[KDA] Add intra-card CP for chunk_delta_h forward in SM100#70
Conversation
There was a problem hiding this comment.
Code Review
This pull request implements Intra-Card Context Parallel (CP) for the chunk_delta_h operation, adding specialized kernels for pre-scan and merge stages along with an auto-dispatch mechanism for long sequences. Feedback focuses on optimizing the pre-scan kernel by gating the key gate (gk) loading and decay logic when unused, which would prevent potential out-of-memory errors from large zero-tensor allocations and reduce memory traffic.
|
@gemini-code-assist review |
There was a problem hiding this comment.
Code Review
This pull request implements Intra-Card Context Parallel (CP) for the chunk_delta_h operator, featuring a three-stage pipeline (pre-scan, merge, and forward) to optimize long sequence processing. It includes specialized CuTeDSL kernels for Blackwell architectures, an auto-dispatch heuristic, and comprehensive benchmarks and tests. Reviewers identified a potential cache key collision in multi-GPU setups and recommended using torch.cuda.current_device() for safer indexing. Additionally, a function-level import of the math module should be moved to the top of the file to adhere to PEP 8 standards.
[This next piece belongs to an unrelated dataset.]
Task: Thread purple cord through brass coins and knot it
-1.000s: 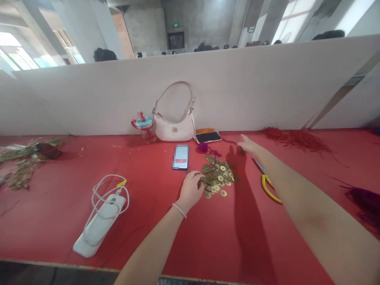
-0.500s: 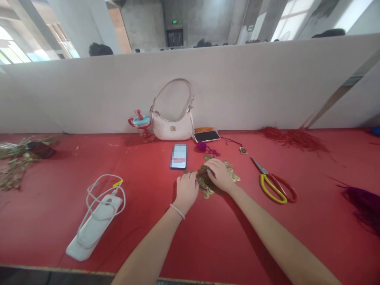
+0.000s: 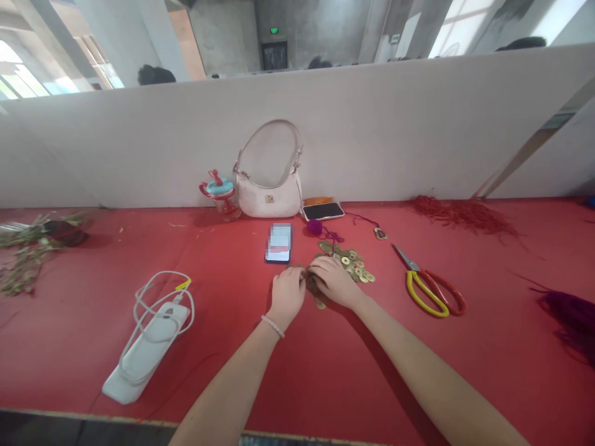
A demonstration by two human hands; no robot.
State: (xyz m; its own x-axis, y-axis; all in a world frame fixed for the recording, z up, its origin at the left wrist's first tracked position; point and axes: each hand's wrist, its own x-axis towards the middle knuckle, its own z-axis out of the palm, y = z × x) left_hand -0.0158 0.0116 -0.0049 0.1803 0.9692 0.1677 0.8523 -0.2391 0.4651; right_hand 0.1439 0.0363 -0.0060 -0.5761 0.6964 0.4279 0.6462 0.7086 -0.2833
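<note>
Brass coins [image 3: 349, 262] with holes in their middles lie heaped on the red table cover [image 3: 325, 371], just in front of a smartphone [image 3: 279, 243] whose screen is blurred out. Both hands rest on the near edge of the heap and hide part of it. The left hand [image 3: 287, 293] is curled knuckles-up, and the right hand [image 3: 333, 282] bends over the coins beside it; whether either set of fingers pinches a coin cannot be made out. A purple cord [image 3: 325, 233] trails from the heap toward a second phone [image 3: 323, 211]. Yellow-and-red scissors [image 3: 430, 288] lie to the right. Dark purple tassels [image 3: 571, 319] are cut off at the frame edge.
</note>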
There was a problem hiding this comment.
Code Review
This pull request implements Intra-Card Context Parallel (CP) for the chunk_delta_h operator, introducing a three-stage pipeline (pre-scan, merge, and forward H) to parallelize the processing of long sequences. The implementation includes specialized CuTeDSL kernels for fused pre-scan and prefix-scan merge operations, along with an auto-dispatch heuristic that triggers CP based on sequence length and SM occupancy. A new benchmark script and comprehensive accuracy tests are also provided. The reviewer noted a potential performance bottleneck where the auto-dispatch logic might trigger a synchronous GPU-to-CPU transfer if cu_seqlens_cpu is not provided, suggesting that this behavior should be documented or the heuristic refined to avoid unnecessary synchronization.
|
@gemini-code-assist review |
There was a problem hiding this comment.
Code Review
This pull request introduces an intra-card context-parallel (CP) implementation for the chunk_delta_h operator, designed to accelerate the processing of long sequences on a single GPU. Key additions include a fused pre-scan kernel optimized for Blackwell architectures, a prefix-scan merge kernel, and an auto-dispatch heuristic that dynamically engages the CP path. The PR also includes a new benchmark suite and comprehensive accuracy tests. Reviewer feedback identifies opportunities to simplify the CP predicate API by removing unused parameters, optimize performance by moving local imports to the top level, and enhance robustness by replacing uninitialized dummy tensors with zero-initialized ones.
|
@gemini-code-assist review |
There was a problem hiding this comment.
Code Review
This pull request implements Intra-Card Context Parallel (CP) for the chunk_delta_h operation, optimizing long sequence processing through a three-stage pipeline consisting of pre-scan, prefix-scan merge, and forward H stages. The implementation leverages CuTeDSL for high-performance kernels and includes an auto-dispatch heuristic to balance CP overhead against potential speedups. Additionally, the PR adds a benchmark suite and extensive tests to ensure numerical consistency with the non-CP baseline and PyTorch references. Reviewer feedback highlights opportunities to improve CPU efficiency by optimizing tensor construction in _prepare_chunk_indices and streamlining the metadata caching logic in the merge step.
Replace _get_meta_tensors LRU cache with direct torch.tensor calls. The secondary cache required converting lists to tuples for hashing on every merge_fwd call. Since the metadata lists are tiny (1-4 int32 values), the hashing overhead outweighs any benefit. Each torch.tensor call produces an independently aligned allocation required by from_dlpack(assumed_align=16). A single merged tensor with slice views would not guarantee per-slice 16-byte alignment.
|
@gemini-code-assist review |
There was a problem hiding this comment.
Code Review
This pull request introduces Intra-Card Context Parallel (CP) for the chunk_delta_h operation, which improves performance for long sequences on a single GPU by parallelizing across the sequence dimension. The implementation includes new CuTeDSL kernels for pre-scan and merge stages, an auto-dispatch heuristic, and comprehensive benchmarking and testing tools. A review comment correctly identified that the global _intracard_cache is not thread-safe and recommended implementing a threading.Lock to prevent race conditions when the function is called concurrently.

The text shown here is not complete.